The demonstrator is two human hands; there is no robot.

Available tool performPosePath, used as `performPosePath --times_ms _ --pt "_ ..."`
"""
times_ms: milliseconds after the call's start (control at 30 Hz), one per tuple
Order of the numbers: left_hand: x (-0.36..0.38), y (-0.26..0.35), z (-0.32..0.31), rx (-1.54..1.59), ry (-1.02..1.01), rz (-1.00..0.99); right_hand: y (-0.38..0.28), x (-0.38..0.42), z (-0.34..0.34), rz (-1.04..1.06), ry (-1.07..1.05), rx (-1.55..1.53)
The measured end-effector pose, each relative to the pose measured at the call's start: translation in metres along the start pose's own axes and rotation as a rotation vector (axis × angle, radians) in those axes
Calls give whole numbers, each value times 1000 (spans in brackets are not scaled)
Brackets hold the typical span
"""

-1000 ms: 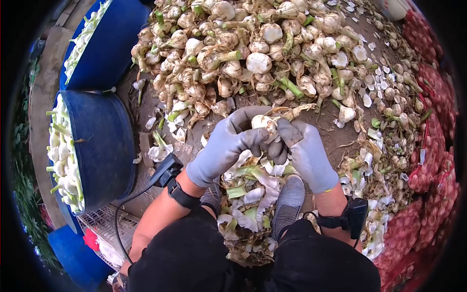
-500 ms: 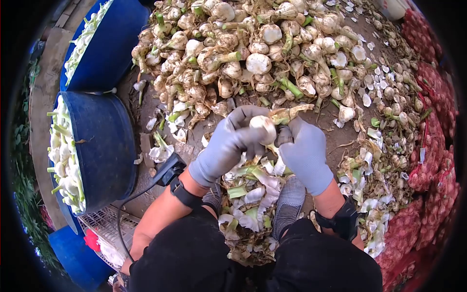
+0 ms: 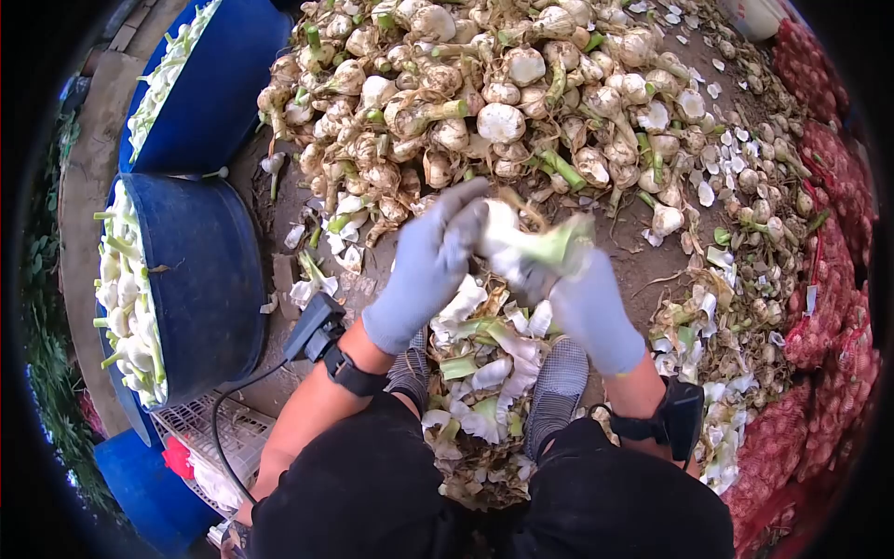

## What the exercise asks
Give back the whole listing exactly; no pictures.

## Final answer
The demonstrator is two human hands; there is no robot.

Available tool performPosePath, used as `performPosePath --times_ms _ --pt "_ ..."`
"""
times_ms: milliseconds after the call's start (control at 30 Hz), one per tuple
Order of the numbers: left_hand: x (-0.36..0.38), y (-0.26..0.35), z (-0.32..0.31), rx (-1.54..1.59), ry (-1.02..1.01), rz (-1.00..0.99); right_hand: y (-0.38..0.28), x (-0.38..0.42), z (-0.34..0.34), rz (-1.04..1.06), ry (-1.07..1.05), rx (-1.55..1.53)
The measured end-effector pose, each relative to the pose measured at the call's start: translation in metres along the start pose's own axes and rotation as a rotation vector (axis × angle, radians) in those axes
Calls give whole numbers, each value times 1000 (spans in brackets are not scaled)
Brackets hold the typical span
"""

-1000 ms: 
-500 ms: 
+0 ms: 

That finishes the output.